_About this task_
Write the data out again so that it matches word for word.

★ ★ ★ ★

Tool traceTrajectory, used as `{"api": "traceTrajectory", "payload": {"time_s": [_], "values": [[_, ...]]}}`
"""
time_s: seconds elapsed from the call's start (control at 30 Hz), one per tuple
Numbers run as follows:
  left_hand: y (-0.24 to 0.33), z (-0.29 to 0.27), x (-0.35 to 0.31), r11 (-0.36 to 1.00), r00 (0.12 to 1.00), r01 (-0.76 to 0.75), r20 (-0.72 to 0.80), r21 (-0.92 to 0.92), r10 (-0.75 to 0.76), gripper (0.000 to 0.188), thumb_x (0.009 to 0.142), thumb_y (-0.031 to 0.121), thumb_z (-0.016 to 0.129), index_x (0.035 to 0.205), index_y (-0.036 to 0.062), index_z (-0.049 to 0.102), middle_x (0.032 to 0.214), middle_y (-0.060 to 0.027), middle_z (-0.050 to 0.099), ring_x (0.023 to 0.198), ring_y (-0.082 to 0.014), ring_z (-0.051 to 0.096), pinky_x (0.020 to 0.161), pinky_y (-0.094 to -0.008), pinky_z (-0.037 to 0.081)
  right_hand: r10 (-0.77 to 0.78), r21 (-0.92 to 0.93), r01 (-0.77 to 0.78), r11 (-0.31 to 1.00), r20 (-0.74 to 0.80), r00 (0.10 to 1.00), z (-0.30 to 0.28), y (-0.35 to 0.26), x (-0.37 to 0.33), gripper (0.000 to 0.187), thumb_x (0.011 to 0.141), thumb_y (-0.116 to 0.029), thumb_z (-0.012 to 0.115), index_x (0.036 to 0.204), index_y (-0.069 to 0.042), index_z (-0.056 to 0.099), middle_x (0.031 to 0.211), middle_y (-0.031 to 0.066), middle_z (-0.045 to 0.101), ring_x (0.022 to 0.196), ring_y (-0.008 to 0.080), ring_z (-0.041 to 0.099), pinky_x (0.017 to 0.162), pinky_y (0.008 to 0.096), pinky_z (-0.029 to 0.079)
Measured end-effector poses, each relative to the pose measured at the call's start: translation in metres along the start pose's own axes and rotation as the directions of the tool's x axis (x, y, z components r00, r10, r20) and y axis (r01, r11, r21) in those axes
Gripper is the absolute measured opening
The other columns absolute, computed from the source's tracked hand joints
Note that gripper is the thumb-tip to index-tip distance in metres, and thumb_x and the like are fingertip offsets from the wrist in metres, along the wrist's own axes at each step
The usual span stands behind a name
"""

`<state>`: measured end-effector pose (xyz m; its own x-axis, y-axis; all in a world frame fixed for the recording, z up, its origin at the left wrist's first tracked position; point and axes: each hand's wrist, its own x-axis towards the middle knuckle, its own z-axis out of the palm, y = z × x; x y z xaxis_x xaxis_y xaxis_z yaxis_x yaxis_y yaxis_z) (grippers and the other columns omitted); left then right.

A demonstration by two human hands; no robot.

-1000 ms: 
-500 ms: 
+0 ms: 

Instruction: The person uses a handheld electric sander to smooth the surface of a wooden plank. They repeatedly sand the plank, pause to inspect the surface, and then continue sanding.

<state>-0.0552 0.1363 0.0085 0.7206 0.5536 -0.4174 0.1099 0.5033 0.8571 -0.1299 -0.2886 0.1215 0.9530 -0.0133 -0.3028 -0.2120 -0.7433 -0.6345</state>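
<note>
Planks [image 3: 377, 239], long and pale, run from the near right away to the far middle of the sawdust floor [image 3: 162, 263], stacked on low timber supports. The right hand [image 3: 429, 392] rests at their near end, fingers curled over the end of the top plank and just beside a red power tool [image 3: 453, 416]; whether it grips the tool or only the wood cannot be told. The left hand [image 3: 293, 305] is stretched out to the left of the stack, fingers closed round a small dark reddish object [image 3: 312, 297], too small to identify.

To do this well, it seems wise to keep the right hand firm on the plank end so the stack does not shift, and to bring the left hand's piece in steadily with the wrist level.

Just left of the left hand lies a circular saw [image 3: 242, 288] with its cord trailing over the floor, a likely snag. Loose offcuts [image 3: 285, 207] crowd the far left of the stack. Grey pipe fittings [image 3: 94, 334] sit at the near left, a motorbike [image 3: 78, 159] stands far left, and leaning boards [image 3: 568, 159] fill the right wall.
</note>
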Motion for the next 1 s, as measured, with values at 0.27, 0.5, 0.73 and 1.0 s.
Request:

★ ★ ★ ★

_The answer_
Tool traceTrajectory, used as `{"api": "traceTrajectory", "payload": {"time_s": [_], "values": [[_, ...]]}}`
"""
time_s: seconds elapsed from the call's start (control at 30 Hz), one per tuple
Numbers run as follows:
  left_hand: y (-0.24 to 0.33), z (-0.29 to 0.27), x (-0.35 to 0.31), r11 (-0.36 to 1.00), r00 (0.12 to 1.00), r01 (-0.76 to 0.75), r20 (-0.72 to 0.80), r21 (-0.92 to 0.92), r10 (-0.75 to 0.76), gripper (0.000 to 0.188), thumb_x (0.009 to 0.142), thumb_y (-0.031 to 0.121), thumb_z (-0.016 to 0.129), index_x (0.035 to 0.205), index_y (-0.036 to 0.062), index_z (-0.049 to 0.102), middle_x (0.032 to 0.214), middle_y (-0.060 to 0.027), middle_z (-0.050 to 0.099), ring_x (0.023 to 0.198), ring_y (-0.082 to 0.014), ring_z (-0.051 to 0.096), pinky_x (0.020 to 0.161), pinky_y (-0.094 to -0.008), pinky_z (-0.037 to 0.081)
  right_hand: r10 (-0.77 to 0.78), r21 (-0.92 to 0.93), r01 (-0.77 to 0.78), r11 (-0.31 to 1.00), r20 (-0.74 to 0.80), r00 (0.10 to 1.00), z (-0.30 to 0.28), y (-0.35 to 0.26), x (-0.37 to 0.33), gripper (0.000 to 0.187), thumb_x (0.011 to 0.141), thumb_y (-0.116 to 0.029), thumb_z (-0.012 to 0.115), index_x (0.036 to 0.204), index_y (-0.069 to 0.042), index_z (-0.056 to 0.099), middle_x (0.031 to 0.211), middle_y (-0.031 to 0.066), middle_z (-0.045 to 0.101), ring_x (0.022 to 0.196), ring_y (-0.008 to 0.080), ring_z (-0.041 to 0.099), pinky_x (0.017 to 0.162), pinky_y (0.008 to 0.096), pinky_z (-0.029 to 0.079)
Measured end-effector poses, each relative to the pose measured at the call's start: translation in metres along the start pose's own axes and rotation as the directions of the tool's x axis (x, y, z components r00, r10, r20) and y axis (r01, r11, r21) in those axes
Gripper is the absolute measured opening
The other columns absolute, computed from the source's tracked hand joints
Note that gripper is the thumb-tip to index-tip distance in metres, and thumb_x and the like are fingertip offsets from the wrist in metres, along the wrist's own axes at each step
The usual span stands behind a name
"""

`<state>`: measured end-effector pose (xyz m; its own x-axis, y-axis; all in a world frame fixed for the recording, z up, its origin at the left wrist's first tracked position; point and axes: each hand's wrist, its own x-axis towards the middle knuckle, its own z-axis out of the palm, y = z × x; x y z xaxis_x xaxis_y xaxis_z yaxis_x yaxis_y yaxis_z) (grippers and the other columns omitted); left then right.

A demonstration by two human hands; no robot.

-1000 ms: 
-500 ms: 
+0 ms: 

Instruction: The person uses a handheld electric sander to smooth the surface of a wooden plank. They repeatedly sand the plank, pause to inspect the surface, and then continue sanding.

<state>-0.0552 0.1363 0.0085 0.7206 0.5536 -0.4174 0.1099 0.5033 0.8571 -0.1299 -0.2886 0.1215 0.9530 -0.0133 -0.3028 -0.2120 -0.7433 -0.6345</state>
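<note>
Planks [image 3: 377, 239], long and pale, run from the near right away to the far middle of the sawdust floor [image 3: 162, 263], stacked on low timber supports. The right hand [image 3: 429, 392] rests at their near end, fingers curled over the end of the top plank and just beside a red power tool [image 3: 453, 416]; whether it grips the tool or only the wood cannot be told. The left hand [image 3: 293, 305] is stretched out to the left of the stack, fingers closed round a small dark reddish object [image 3: 312, 297], too small to identify.

To do this well, it seems wise to keep the right hand firm on the plank end so the stack does not shift, and to bring the left hand's piece in steadily with the wrist level.

Just left of the left hand lies a circular saw [image 3: 242, 288] with its cord trailing over the floor, a likely snag. Loose offcuts [image 3: 285, 207] crowd the far left of the stack. Grey pipe fittings [image 3: 94, 334] sit at the near left, a motorbike [image 3: 78, 159] stands far left, and leaning boards [image 3: 568, 159] fill the right wall.
</note>
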Motion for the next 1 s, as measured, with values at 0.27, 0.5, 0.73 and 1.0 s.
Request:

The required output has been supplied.